In his 2000 memorandum opinion upholding the no-prosecution policy during the Clinton administration, Randolph Moss, then the Assistant Attorney General for the Office of Legal Counsel, wrote that the burdens associated with a criminal prosecution of the president “would be so intrusive as to violate the separation of powers.”

“In times of peace and war, prosperity or economic crisis, and tranquility or unrest, the president plays an unparalleled role in the execution of the laws, the conduct of foreign relations, and the defense of the nation,” Moss wrote. “Indictment alone risks visiting upon the president the disabilities that stem from stigma and opprobrium associated with a criminal charge, undermining the president’s leadership and efficacy, both here and abroad.”

Moreover, he added, the Constitution identifies a specific mechanism for removing a president from office – and it does not involve a prosecutor. “The Framers considered who should possess the extraordinary power of deciding whether to initiate a proceeding that could remove the president…, and placed that responsibility in the elected officials of Congress.”

Rotunda’s memo urging the indictment and prosecution of Clinton presented a sharply different perspective on the issue. Many federal officials and judges are subject to removal by impeachment, he noted, but that provision does not confer upon them immunity from enforcement of federal criminal statutes. The president is no different, he argued.

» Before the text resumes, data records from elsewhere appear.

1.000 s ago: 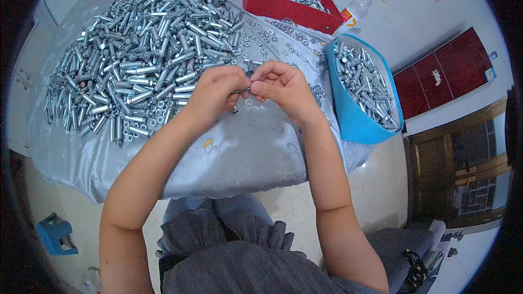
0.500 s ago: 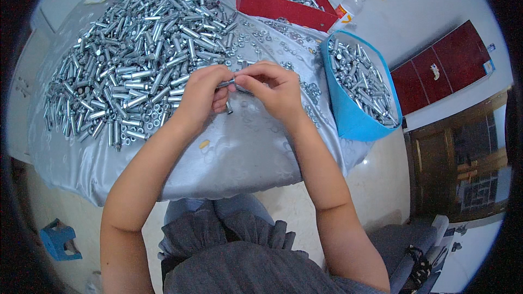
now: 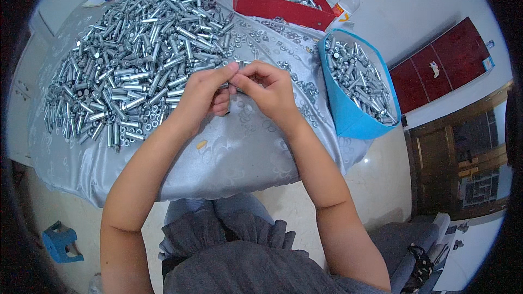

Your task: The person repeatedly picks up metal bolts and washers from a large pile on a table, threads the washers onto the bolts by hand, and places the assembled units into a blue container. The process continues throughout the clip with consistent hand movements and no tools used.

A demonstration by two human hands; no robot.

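Observation:
My left hand (image 3: 205, 95) and my right hand (image 3: 271, 88) meet over the table's middle, fingertips almost touching. Between them a metal expansion bolt (image 3: 224, 85) is mostly covered by the fingers. The left thumb and fingers are closed around it; the right thumb and forefinger pinch at its end. A dark tip of another piece shows below the curled left fingers. Left of my hands spreads a large heap of silvery expansion bolts (image 3: 136, 76), with loose nuts (image 3: 154, 117) along its near edge. Small washers and nuts (image 3: 256, 35) lie scattered beyond my right hand.
A red box (image 3: 283, 9) of bolts stands at the back, beside a plastic bottle (image 3: 348, 4). To the right sits a blue fabric bin (image 3: 351, 120) full of bolts. A silvery cloth (image 3: 234, 158) covers the table. A blue stool (image 3: 62, 242) is on the floor, lower left.
Both hands stay together over the same spot, with the fingers slightly shifted around the bolt. The metal piece below the left fingers now shows less. The view has tilted a little.

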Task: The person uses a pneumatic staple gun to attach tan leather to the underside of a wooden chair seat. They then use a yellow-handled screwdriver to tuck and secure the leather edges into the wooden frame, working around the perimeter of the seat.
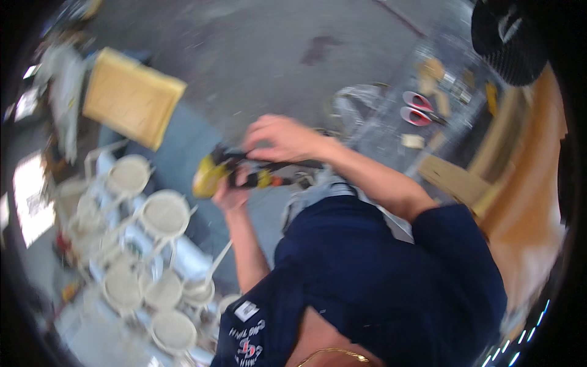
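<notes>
A yellow and black power drill (209, 177) lies across the front of my body, its orange-tipped nose turned right. My left hand (233, 191) is closed around it from below. Above the drill, my right hand (282, 138) has its fingers curled toward the thumb at the tool's black part. Motion blur hides what, if anything, is pinched there. A dark bar or strap runs between my right wrist and the drill; I cannot make out what it is.
Several round cream-coloured parts with thin legs (165, 214) stand at the left. A yellowish panel (133, 98) lies beyond them. On the right, a plastic-covered surface (391, 125) holds red-handled scissors (417, 116), a small pale block (413, 141) and wooden pieces (452, 179).
</notes>
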`<move>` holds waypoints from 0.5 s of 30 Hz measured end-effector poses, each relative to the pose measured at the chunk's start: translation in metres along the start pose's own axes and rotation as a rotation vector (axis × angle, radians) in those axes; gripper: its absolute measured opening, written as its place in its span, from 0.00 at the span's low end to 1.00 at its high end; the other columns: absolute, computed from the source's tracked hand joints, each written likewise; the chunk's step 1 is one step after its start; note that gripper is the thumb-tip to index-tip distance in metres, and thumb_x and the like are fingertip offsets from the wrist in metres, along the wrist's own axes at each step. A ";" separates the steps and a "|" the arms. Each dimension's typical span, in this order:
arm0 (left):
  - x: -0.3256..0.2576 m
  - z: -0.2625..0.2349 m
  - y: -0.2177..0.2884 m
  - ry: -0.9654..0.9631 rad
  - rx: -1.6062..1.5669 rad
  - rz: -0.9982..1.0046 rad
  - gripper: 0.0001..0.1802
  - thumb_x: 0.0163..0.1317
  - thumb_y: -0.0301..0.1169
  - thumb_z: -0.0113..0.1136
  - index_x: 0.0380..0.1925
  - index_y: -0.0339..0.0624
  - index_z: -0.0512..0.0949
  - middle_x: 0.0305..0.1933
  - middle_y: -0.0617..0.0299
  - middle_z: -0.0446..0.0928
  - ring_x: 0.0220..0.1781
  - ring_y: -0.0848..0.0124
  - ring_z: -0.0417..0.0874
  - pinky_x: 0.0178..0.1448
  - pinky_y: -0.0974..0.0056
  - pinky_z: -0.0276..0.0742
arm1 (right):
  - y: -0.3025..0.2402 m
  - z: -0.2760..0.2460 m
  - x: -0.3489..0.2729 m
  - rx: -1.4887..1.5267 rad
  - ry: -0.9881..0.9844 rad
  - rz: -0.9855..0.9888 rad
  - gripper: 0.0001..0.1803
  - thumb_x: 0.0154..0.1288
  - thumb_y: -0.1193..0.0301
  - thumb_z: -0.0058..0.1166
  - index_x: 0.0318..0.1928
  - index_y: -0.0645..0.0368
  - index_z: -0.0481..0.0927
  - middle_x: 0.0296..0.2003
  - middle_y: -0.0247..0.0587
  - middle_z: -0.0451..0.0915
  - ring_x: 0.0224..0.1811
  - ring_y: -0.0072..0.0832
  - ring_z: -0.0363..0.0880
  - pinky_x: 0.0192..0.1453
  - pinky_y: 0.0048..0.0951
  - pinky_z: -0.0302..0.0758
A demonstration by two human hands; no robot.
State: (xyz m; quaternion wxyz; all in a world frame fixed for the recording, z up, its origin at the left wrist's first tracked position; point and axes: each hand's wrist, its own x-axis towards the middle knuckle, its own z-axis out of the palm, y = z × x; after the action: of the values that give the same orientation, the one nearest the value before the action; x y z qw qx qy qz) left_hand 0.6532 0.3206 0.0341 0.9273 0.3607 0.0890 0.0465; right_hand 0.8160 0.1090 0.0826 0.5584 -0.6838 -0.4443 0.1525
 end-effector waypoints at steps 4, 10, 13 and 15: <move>-0.017 0.022 -0.008 0.174 -0.060 -0.023 0.44 0.62 0.50 0.61 0.68 0.26 0.62 0.48 0.56 0.77 0.34 0.73 0.71 0.52 0.61 0.67 | -0.005 0.005 -0.015 0.015 -0.153 0.044 0.17 0.62 0.54 0.62 0.37 0.56 0.86 0.46 0.41 0.81 0.50 0.43 0.78 0.55 0.42 0.74; -0.008 0.007 -0.017 -0.066 -0.046 0.016 0.40 0.60 0.49 0.65 0.66 0.33 0.69 0.57 0.52 0.78 0.32 0.75 0.71 0.50 0.63 0.62 | 0.017 -0.082 -0.043 0.115 0.303 0.419 0.21 0.63 0.52 0.64 0.44 0.56 0.86 0.41 0.43 0.86 0.43 0.32 0.85 0.48 0.35 0.81; -0.010 -0.007 -0.018 -0.060 -0.032 0.016 0.38 0.60 0.46 0.66 0.66 0.37 0.70 0.67 0.45 0.73 0.31 0.75 0.74 0.48 0.62 0.63 | 0.128 -0.194 -0.141 -0.322 1.055 0.831 0.14 0.58 0.63 0.65 0.42 0.56 0.87 0.38 0.41 0.88 0.40 0.34 0.86 0.46 0.36 0.81; -0.010 -0.007 -0.021 -0.040 -0.028 0.033 0.37 0.60 0.45 0.65 0.66 0.36 0.70 0.67 0.46 0.73 0.31 0.75 0.73 0.48 0.62 0.64 | 0.174 -0.269 -0.247 -0.384 1.442 1.071 0.13 0.56 0.68 0.61 0.41 0.58 0.87 0.40 0.50 0.87 0.43 0.42 0.87 0.49 0.40 0.81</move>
State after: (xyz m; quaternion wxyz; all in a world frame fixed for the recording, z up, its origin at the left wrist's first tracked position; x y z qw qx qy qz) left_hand 0.6424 0.3078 0.0163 0.9330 0.3499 0.0636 0.0556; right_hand 0.9434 -0.2488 -0.0565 0.4317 -0.8089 0.3702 -0.1489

“No legal precedent has ever concluded that the president is immune from the federal criminal laws,” wrote Rotunda, who passed away last month. “In fact, the cases have suggested the contrary.”

Yet although he presented an aggressive argument supporting the independent counsel’s authority to indict a sitting president, Rotunda wrote in a Washington Post essay last year that he did not believe that Mueller has the authority to indict Trump.

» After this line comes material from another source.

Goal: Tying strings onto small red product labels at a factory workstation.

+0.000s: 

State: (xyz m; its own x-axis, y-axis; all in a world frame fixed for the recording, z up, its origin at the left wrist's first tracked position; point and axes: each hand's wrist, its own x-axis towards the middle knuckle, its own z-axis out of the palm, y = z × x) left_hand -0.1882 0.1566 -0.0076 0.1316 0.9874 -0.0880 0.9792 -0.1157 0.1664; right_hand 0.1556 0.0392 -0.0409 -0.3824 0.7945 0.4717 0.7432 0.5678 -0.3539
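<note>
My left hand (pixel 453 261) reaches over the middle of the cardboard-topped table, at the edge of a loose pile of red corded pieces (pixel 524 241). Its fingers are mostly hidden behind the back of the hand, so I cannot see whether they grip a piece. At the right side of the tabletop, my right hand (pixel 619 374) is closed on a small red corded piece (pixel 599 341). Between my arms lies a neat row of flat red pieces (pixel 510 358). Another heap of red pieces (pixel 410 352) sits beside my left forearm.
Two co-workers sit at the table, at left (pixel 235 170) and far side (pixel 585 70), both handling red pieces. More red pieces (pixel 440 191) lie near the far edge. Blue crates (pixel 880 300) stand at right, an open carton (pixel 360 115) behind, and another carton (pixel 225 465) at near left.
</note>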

That’s because Starr was operating under a federal independent counsel statute, passed by Congress and signed by Clinton, while Mueller’s appointment is pursuant to Justice Department regulations, Rotunda said.

All about timing

Critics of the no-prosecution policy are afraid that it may allow a president to avoid accountability and punishment for wrongdoing.

Others note that the no-prosecution policy only applies while a president is in office. There is nothing preventing federal or state prosecutors from indicting and prosecuting a president once he completes his term or is removed from office through impeachment.

“This immunity is not about immunity as such, it is about timing,” Professor Kalt says. “They are not saying he can’t be prosecuted, they are saying he can’t be prosecuted now.”

Such a delay might prevent certain crimes from being held to account if the five-year statute of limitations expires while the president is still in office. But legal analysts stress that the no-prosecution policy is not a get-out-of-jail-free card.

“Congress can hasten the day that the president leaves office,” Kalt says. And voters may have something to say as well.

“The bottom line is: If a president has committed a crime, even if you can’t prosecute him while he is in office, he is not going to be in office forever,” Kalt says.

“We do not have kings. Eventually, he will leave.”